Where does your salary rank?
Enter a salary and see what percentile it would land in among Canada’s disclosed public-sector earners. The comparison uses each province’s most recent salary disclosure (its “Sunshine List”), so it reflects real, government-published compensation data.
How the calculator works
Canadian provinces publish the names, employers, job titles, and pay of public-sector employees who earn above a disclosure threshold each year. This tool takes the salary you enter and finds where it falls within that distribution for the province you choose, returning the percentile and how many disclosed employees out-earn it. Because the data only covers employees above each province’s threshold, the percentile compares you against disclosed (higher-earning) public servants — not against every worker in the province.

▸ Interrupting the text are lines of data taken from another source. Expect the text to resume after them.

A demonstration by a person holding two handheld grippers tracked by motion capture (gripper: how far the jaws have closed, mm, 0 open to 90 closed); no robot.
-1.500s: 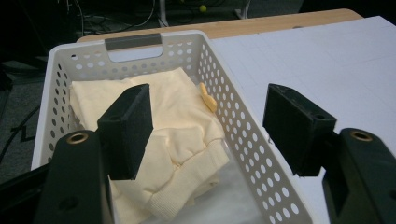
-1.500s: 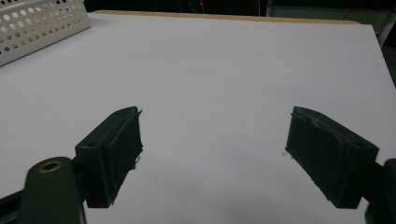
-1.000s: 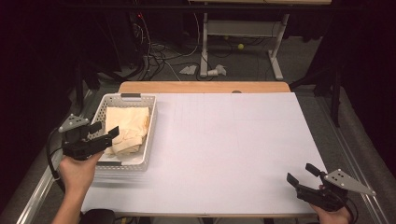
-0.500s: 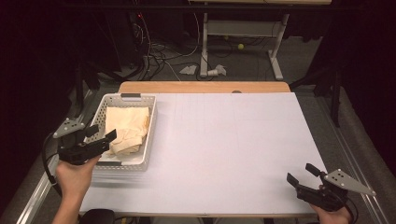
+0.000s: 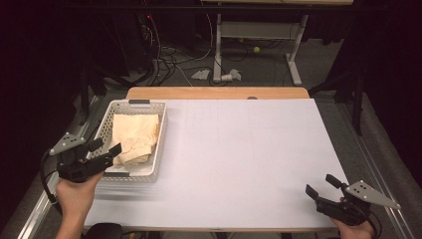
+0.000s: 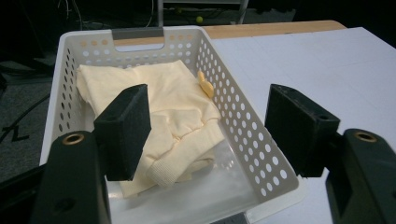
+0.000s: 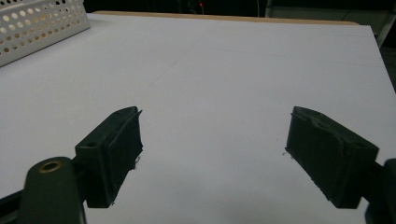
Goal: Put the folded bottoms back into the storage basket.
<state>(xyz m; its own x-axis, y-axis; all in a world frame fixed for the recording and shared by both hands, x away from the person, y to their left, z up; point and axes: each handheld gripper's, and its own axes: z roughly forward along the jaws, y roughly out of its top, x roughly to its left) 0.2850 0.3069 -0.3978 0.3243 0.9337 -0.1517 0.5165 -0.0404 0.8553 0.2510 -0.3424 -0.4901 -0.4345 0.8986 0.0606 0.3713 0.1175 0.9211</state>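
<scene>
A white perforated basket (image 5: pixel 159 144) (image 6: pixel 233 116) stands on the left side of the white table (image 5: pixel 249 149). Pale yellow folded cloth (image 5: pixel 135 137) (image 6: pixel 159 107) lies inside it. My left gripper (image 5: pixel 105 148) (image 6: pixel 208 126) hovers at the basket's near left corner, open, its jaws spread over the basket's near end with nothing between them. My right gripper (image 5: pixel 322 186) (image 7: pixel 212 149) is low over the table's near right corner, open and empty.
A wooden strip (image 5: pixel 219 93) runs along the table's far edge. Beyond it are a desk frame (image 5: pixel 259 40), cables and small objects on the dark floor. The basket's corner (image 7: pixel 37 23) shows at the far left in the right gripper view.
My left gripper has drawn back toward the near left, away from the basket's middle. The right gripper has stayed in place.
</scene>
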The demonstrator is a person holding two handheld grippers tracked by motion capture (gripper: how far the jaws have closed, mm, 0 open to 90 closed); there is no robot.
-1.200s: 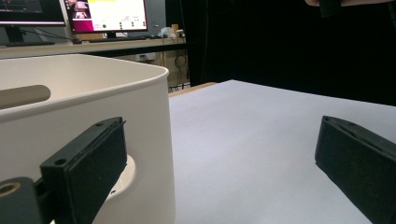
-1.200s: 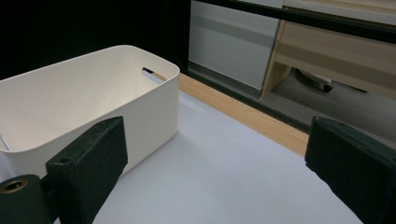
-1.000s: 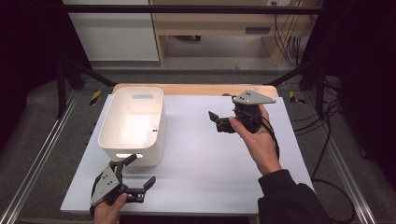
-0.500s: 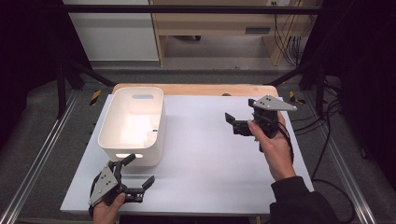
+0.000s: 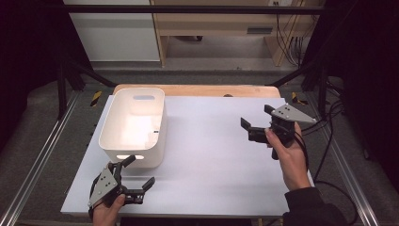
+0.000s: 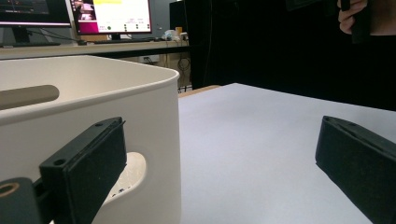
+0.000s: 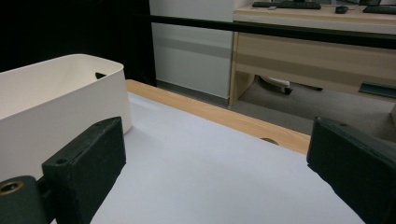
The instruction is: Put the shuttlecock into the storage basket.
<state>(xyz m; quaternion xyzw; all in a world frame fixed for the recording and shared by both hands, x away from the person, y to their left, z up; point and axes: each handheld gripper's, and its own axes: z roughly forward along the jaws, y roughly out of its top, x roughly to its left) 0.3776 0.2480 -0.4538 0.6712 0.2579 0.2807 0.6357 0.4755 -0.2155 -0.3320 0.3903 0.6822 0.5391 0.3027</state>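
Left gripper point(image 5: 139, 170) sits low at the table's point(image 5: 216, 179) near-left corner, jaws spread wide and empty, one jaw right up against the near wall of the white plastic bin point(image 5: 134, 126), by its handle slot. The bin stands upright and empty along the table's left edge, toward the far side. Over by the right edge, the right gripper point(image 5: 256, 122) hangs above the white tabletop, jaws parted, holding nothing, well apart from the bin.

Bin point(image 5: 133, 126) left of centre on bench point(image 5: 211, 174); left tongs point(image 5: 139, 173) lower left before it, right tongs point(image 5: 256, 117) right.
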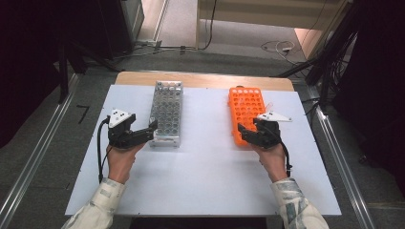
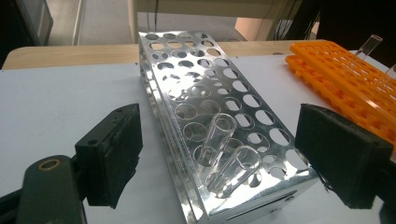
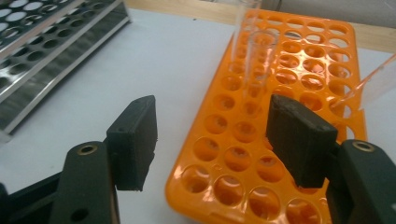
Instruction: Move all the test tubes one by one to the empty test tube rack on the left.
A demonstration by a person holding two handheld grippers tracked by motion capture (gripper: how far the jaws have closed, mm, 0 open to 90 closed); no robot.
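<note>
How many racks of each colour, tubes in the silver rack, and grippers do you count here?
Silver rack: 1
Orange rack: 1
Clear tubes in the silver rack: 2
Grippers, the left gripper and the right gripper: 2
Total: 6

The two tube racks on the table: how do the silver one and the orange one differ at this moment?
The silver rack is shiny metal with stacked perforated plates; the orange rack is matt plastic. The silver rack sits by the left gripper, the orange rack by the right gripper. Two clear tubes lean in the silver rack's nearest holes; the orange rack's tubes stand farther back. Both are long, many-holed and mostly empty.
</note>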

Disclosure thresholds by province
Each province sets its own threshold for which salaries become public. Here is the lowest disclosed figure and the number of disclosed employees in the most recent year on record:
- Ontario — $100,000+ threshold, 404,922 disclosed employees (2025).
- British Columbia — $75,000+ threshold, 44,577 disclosed employees (2025).
- Alberta — $125,000+ threshold, 6,511 disclosed employees (2024).
- Manitoba — $85,000+ threshold, 41,495 disclosed employees (2024).
- Newfoundland & Labrador — $100,000+ threshold, 12,597 disclosed employees (2024).
- New Brunswick — $80,000+ threshold, 22,104 disclosed employees (2025).
Salaries are compared against each province’s disclosed figures for the latest available year. Provinces that disclose total compensation or banded ranges (Manitoba, New Brunswick) are compared on those figures. Results are approximate and intended for general comparison only.